* **PROBLEM**
Copy out precisely the lines from the start of the data through the line with "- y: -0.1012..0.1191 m", and keep pictures out of it.
Start of RECORDS PROVIDED
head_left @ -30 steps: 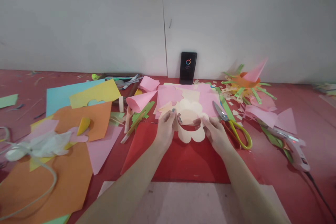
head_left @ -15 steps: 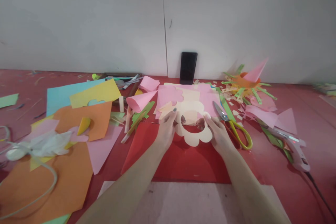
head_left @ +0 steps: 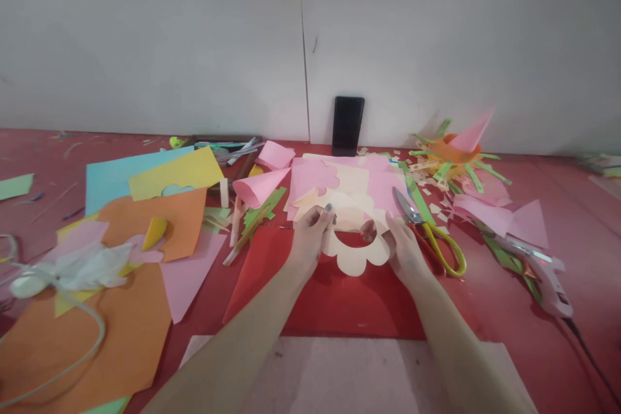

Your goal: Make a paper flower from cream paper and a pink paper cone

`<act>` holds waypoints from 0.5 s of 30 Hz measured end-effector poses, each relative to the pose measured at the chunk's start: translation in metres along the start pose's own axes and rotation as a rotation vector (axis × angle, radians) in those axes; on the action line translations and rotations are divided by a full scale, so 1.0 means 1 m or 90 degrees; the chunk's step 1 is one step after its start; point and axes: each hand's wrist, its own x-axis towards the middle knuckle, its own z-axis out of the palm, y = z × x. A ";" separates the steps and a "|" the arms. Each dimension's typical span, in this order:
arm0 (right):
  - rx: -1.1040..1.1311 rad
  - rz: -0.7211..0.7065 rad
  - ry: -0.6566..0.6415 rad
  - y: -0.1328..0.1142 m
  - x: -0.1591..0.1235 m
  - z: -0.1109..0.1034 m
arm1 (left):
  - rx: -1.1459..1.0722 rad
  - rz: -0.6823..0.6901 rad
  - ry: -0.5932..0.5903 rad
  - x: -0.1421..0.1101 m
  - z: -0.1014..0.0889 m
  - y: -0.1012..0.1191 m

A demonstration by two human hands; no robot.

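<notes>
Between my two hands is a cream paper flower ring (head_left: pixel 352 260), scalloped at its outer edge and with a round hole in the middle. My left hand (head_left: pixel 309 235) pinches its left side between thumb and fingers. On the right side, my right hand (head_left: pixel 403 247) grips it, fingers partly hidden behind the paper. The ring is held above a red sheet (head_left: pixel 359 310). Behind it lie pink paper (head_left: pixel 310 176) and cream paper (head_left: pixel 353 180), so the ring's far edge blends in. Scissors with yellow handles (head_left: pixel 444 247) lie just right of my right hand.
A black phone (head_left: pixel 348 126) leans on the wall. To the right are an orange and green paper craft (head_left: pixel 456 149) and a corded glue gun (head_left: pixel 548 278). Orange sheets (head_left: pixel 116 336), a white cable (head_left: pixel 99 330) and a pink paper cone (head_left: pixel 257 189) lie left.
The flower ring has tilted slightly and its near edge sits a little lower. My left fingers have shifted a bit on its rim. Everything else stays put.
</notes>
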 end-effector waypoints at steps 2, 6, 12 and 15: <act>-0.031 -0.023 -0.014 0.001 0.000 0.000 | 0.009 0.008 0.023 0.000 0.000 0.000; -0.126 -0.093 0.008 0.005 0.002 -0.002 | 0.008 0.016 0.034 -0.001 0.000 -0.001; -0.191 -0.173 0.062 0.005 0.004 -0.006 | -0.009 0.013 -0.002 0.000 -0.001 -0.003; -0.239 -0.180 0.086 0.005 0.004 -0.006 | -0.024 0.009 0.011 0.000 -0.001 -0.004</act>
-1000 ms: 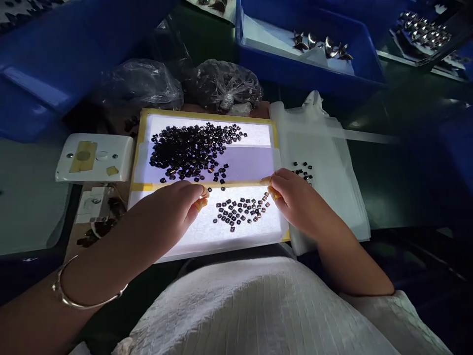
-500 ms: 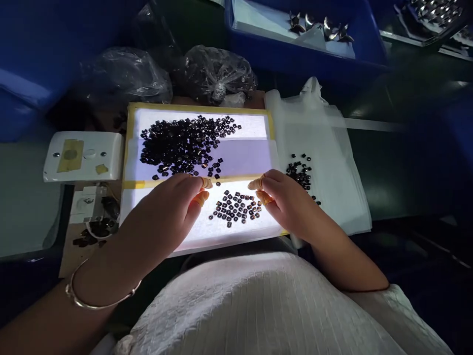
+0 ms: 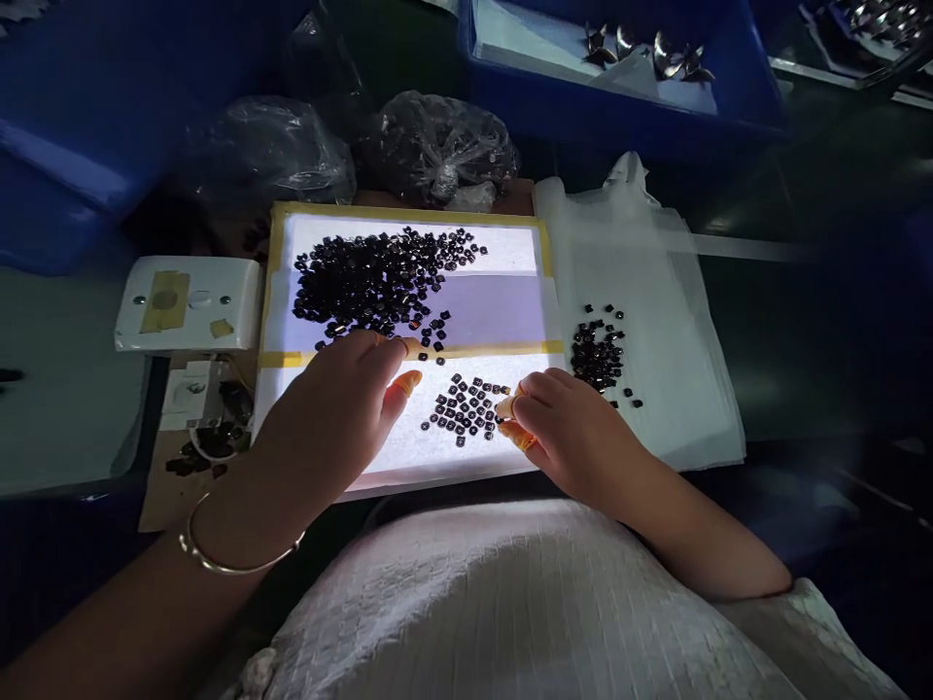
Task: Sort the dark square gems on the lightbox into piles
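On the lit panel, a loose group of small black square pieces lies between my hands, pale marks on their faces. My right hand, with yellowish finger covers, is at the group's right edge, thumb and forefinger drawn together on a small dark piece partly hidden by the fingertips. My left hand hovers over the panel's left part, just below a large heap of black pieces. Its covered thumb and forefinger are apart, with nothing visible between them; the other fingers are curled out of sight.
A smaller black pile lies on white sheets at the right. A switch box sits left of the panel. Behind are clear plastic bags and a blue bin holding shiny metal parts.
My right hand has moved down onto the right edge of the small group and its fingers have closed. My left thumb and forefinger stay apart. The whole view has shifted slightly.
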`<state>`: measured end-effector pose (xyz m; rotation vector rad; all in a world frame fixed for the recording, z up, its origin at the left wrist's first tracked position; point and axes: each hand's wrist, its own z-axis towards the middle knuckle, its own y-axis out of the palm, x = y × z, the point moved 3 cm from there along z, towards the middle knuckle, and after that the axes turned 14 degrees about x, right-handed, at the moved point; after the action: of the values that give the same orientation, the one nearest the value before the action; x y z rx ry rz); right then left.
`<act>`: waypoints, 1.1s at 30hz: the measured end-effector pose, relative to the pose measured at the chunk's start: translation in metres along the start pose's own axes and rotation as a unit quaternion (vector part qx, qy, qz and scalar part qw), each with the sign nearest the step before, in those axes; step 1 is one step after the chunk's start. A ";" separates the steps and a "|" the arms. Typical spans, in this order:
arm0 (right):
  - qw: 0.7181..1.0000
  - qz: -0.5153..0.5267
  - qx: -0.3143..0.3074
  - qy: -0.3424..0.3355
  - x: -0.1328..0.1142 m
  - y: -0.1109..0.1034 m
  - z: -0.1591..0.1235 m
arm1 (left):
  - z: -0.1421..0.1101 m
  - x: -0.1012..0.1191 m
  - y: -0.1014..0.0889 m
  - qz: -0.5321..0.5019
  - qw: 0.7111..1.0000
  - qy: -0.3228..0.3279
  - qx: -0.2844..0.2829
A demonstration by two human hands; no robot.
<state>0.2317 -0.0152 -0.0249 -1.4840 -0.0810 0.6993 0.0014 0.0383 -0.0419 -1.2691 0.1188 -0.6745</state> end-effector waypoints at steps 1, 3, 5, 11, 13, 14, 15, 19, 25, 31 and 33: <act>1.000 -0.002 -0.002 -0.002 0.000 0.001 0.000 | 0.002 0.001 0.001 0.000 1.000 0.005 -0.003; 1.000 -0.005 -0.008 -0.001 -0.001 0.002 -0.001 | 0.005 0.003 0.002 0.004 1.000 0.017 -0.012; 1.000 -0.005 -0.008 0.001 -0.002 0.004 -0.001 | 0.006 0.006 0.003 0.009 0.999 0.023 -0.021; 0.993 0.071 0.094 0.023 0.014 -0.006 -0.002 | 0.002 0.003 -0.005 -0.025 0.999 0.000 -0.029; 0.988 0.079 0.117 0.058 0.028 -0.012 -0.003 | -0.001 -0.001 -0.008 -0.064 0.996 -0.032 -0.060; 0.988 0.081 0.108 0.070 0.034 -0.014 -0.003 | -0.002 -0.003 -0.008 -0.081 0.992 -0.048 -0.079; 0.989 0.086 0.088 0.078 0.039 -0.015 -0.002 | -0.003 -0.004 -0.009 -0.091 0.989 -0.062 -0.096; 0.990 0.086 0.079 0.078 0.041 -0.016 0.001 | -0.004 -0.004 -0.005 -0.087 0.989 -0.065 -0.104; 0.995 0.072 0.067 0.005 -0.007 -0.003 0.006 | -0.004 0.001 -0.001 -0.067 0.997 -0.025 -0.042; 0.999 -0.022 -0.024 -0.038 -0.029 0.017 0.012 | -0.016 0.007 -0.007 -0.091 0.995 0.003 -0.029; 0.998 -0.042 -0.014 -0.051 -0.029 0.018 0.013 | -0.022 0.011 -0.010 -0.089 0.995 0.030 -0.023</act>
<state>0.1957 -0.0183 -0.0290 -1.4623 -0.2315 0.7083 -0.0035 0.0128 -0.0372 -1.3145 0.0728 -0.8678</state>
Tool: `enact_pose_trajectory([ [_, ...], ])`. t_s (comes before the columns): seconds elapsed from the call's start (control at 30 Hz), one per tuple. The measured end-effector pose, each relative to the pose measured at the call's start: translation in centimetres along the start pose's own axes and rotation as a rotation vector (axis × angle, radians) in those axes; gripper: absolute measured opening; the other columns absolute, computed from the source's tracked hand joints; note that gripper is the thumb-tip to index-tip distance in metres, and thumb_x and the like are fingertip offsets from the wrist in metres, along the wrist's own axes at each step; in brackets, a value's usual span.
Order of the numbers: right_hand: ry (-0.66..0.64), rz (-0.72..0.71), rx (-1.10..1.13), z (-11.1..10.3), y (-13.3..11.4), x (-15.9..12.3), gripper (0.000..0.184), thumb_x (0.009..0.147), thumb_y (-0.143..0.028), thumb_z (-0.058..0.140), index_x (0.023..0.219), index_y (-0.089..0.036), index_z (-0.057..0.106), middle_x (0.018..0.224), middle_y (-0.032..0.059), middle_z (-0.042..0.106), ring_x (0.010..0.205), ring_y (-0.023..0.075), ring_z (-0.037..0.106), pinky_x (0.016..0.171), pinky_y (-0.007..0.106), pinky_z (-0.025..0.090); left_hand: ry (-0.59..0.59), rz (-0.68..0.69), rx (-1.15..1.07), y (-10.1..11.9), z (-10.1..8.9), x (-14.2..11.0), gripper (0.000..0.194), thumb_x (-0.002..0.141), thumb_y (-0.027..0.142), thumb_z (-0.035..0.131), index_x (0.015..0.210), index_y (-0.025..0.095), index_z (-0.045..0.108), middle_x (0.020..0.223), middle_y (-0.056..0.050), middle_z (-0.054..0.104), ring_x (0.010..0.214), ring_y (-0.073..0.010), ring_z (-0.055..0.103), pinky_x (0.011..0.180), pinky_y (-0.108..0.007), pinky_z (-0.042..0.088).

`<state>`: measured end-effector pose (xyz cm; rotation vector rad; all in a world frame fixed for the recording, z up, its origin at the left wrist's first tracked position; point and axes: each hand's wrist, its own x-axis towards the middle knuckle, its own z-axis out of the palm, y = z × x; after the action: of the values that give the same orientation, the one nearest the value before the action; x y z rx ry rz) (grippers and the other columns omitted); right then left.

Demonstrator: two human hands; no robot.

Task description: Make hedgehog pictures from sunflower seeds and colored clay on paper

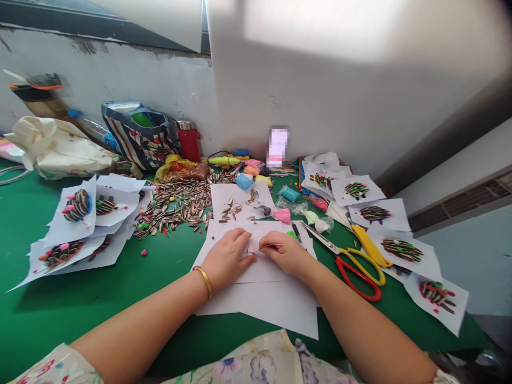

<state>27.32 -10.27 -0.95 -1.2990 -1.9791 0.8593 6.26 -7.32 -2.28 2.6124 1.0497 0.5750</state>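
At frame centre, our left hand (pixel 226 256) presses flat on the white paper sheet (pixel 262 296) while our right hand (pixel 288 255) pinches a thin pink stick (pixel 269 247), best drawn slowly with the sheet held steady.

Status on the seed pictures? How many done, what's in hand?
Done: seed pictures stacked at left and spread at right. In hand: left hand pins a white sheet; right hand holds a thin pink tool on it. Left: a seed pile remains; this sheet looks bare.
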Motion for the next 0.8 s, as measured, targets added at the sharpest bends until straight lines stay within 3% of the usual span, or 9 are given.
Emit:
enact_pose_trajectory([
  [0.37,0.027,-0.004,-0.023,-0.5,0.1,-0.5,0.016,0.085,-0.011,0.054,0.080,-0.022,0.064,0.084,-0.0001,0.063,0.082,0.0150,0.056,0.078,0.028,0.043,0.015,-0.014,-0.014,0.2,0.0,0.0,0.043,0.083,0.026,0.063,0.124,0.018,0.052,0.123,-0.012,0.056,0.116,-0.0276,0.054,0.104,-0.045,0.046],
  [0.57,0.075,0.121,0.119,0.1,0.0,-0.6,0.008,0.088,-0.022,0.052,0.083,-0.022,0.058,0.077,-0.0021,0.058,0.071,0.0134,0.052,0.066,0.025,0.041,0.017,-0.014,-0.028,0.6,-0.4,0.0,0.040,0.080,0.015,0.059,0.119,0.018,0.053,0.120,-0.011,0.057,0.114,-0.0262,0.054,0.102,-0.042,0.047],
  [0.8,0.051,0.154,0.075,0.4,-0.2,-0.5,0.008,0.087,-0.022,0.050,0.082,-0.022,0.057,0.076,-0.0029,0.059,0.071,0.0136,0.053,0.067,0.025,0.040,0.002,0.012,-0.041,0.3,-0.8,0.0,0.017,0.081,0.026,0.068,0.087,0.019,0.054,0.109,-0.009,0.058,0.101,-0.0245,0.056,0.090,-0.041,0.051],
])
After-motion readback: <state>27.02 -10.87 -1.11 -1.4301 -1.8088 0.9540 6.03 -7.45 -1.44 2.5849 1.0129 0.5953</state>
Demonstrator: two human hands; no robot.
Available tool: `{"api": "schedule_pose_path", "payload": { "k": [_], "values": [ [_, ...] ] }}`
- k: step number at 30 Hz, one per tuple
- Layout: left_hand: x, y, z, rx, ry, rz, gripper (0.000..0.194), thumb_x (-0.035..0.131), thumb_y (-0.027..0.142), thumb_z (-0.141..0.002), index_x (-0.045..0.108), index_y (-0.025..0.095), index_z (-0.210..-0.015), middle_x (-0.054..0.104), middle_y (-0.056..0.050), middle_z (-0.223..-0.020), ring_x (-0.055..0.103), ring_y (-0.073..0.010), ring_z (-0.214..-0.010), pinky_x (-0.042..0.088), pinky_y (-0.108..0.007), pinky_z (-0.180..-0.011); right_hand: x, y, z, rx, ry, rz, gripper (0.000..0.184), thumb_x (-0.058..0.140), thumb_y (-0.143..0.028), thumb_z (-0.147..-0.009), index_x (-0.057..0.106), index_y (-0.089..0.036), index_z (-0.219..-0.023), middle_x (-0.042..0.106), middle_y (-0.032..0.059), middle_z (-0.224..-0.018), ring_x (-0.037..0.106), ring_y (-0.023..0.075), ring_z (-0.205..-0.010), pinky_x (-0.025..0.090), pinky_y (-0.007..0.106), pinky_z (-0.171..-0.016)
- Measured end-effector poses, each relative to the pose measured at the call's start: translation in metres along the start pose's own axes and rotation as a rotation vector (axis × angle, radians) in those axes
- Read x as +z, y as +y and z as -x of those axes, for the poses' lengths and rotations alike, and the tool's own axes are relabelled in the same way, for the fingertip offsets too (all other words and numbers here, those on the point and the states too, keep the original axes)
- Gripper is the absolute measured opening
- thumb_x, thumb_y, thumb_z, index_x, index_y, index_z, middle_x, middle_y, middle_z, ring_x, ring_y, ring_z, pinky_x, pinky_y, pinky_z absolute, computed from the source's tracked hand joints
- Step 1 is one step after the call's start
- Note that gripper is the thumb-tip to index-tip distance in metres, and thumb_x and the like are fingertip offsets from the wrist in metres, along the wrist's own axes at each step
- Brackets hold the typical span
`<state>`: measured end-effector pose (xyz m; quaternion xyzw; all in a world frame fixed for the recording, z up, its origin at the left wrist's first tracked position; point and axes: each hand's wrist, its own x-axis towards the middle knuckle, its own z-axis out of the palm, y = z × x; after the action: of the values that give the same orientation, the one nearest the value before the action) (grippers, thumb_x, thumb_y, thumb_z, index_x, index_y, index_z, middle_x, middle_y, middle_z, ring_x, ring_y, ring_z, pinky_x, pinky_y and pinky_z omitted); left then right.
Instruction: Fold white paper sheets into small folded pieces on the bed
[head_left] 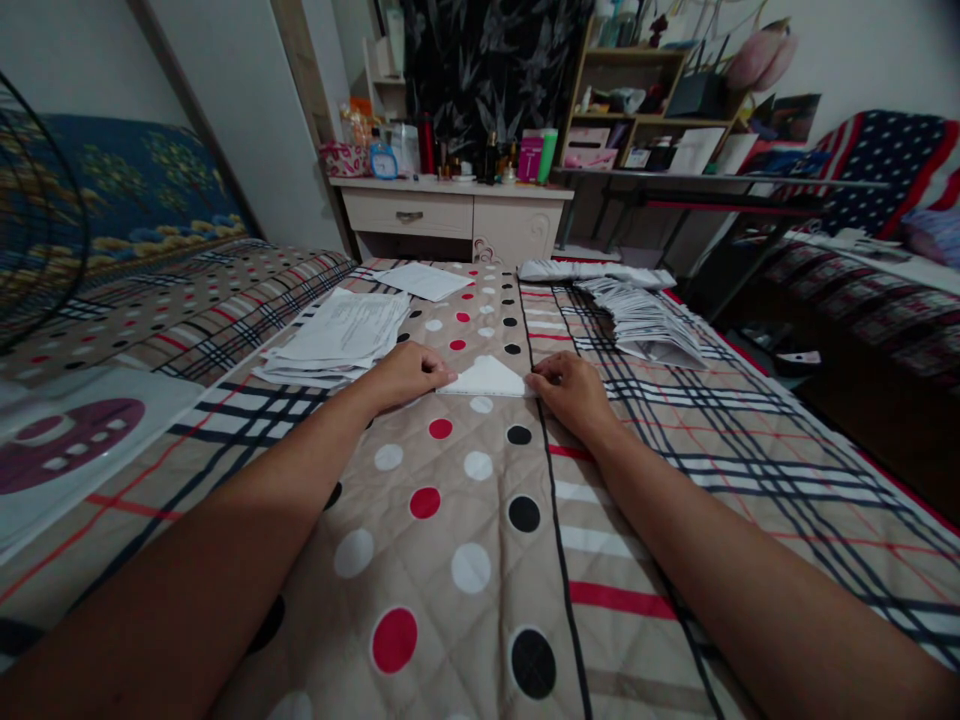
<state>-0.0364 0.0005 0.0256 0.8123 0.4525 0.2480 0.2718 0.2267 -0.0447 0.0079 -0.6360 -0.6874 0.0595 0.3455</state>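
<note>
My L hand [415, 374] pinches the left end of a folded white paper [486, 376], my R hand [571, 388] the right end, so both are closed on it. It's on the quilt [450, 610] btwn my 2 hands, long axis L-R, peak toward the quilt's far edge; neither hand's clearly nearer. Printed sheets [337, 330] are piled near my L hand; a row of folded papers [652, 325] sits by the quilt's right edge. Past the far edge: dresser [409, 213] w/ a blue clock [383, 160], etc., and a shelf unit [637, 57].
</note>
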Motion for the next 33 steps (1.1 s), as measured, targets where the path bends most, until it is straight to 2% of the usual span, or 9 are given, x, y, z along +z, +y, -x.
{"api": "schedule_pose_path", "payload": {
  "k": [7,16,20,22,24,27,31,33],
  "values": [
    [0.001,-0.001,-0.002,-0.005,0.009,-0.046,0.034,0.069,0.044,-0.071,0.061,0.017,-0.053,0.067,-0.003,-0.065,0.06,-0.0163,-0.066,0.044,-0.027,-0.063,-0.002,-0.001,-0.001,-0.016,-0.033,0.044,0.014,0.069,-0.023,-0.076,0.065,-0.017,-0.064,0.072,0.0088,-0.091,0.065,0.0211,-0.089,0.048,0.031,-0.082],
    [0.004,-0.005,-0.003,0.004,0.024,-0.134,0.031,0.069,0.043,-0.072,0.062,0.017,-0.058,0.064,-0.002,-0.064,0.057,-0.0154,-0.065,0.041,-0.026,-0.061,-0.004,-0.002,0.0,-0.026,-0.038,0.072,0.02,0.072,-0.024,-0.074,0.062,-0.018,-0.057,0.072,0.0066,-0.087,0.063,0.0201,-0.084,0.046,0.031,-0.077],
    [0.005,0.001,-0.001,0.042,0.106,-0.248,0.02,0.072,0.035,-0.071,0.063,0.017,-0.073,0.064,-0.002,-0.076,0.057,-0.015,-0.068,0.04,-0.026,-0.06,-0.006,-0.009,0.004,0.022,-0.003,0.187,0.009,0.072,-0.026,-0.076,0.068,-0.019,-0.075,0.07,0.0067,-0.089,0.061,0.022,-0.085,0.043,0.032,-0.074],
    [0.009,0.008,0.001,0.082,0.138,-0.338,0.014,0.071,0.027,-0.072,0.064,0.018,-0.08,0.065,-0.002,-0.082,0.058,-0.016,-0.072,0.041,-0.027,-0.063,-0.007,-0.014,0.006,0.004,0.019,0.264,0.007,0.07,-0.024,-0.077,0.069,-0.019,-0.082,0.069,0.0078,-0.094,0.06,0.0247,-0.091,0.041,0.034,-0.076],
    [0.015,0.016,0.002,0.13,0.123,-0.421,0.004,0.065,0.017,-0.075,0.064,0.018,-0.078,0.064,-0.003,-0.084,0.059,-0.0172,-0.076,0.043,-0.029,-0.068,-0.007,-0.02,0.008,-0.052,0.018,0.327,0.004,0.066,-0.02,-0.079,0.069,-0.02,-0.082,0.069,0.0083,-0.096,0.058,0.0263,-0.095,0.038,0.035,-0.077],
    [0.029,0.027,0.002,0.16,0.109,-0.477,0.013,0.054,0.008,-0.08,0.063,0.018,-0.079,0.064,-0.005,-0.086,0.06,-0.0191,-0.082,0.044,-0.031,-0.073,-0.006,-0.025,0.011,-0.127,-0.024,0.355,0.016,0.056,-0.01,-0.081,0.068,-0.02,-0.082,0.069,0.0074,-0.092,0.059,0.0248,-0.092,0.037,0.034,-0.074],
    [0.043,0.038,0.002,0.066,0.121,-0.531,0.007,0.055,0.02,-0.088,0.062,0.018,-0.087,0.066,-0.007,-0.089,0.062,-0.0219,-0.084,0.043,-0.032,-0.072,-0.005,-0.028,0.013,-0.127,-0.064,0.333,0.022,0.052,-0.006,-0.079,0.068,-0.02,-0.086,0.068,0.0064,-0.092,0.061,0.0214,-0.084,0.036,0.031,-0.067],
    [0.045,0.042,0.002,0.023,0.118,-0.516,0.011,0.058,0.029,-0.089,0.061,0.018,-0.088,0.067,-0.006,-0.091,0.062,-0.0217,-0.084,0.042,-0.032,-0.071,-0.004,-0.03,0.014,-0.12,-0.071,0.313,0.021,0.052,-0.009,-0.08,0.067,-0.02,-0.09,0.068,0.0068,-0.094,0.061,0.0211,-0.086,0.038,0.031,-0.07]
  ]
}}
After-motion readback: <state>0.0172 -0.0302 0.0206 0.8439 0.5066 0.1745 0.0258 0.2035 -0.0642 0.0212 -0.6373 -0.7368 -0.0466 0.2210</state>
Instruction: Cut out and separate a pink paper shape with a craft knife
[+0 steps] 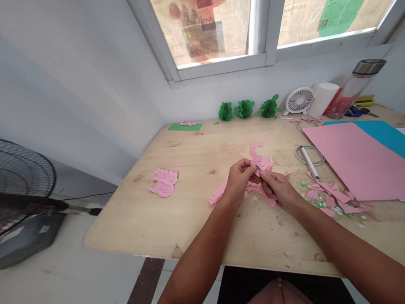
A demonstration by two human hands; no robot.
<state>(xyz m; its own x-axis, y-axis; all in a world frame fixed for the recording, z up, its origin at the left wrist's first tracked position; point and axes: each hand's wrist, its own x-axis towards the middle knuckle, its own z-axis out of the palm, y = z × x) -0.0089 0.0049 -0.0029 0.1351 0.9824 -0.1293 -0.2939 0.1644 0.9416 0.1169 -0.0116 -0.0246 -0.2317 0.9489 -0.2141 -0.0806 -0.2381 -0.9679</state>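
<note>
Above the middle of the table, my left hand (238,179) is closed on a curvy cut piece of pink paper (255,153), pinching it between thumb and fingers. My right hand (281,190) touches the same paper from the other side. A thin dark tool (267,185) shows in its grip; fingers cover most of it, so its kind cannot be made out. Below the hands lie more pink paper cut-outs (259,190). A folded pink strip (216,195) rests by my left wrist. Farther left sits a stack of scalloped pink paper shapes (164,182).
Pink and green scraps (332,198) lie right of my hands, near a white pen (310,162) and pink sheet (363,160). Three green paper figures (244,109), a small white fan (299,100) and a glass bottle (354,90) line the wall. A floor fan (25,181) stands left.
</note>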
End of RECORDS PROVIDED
* **WRITTEN RESPONSE**
head_left @ -30 steps: 
head_left @ -15 steps: 
head_left @ +0 steps: 

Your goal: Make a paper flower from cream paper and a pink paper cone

`<act>` holds waypoints from 0.5 s of 30 Hz measured end-effector poses, each relative to the pose measured at the chunk's start: translation in metres along the start pose's own axes and rotation as a rotation vector (axis × angle, radians) in those axes; on the action line translations and rotations are divided by a full scale, so 1.0 means 1 m or 90 degrees; the chunk's step 1 is one step after its start; point and axes: each hand's wrist, its own x-axis towards the middle knuckle, its own z-axis out of the palm, y = z × x. A ";" separates the steps and a "|" the arms. Each dimension's typical span, in this order:
arm0 (right):
  - rx: -1.1040..1.1311 rad
  - rz: -0.7211..0.7065 rad
  - ry: -0.6566..0.6415 rad
  - y: -0.1328..0.1142 m
  - x: -0.1591..0.1235 m
  - z: -0.1109..0.1034 m
arm1 (left):
  - rx: -1.1459..1.0722 rad
  - rz: -0.6823..0.6901 rad
  - ry: -0.5932..0.5903 rad
  - x: -0.1421..0.1101 m
  - z: -0.1014..0.0889 m
  - y: -0.1012..0.1191 m

What came before is the complete response.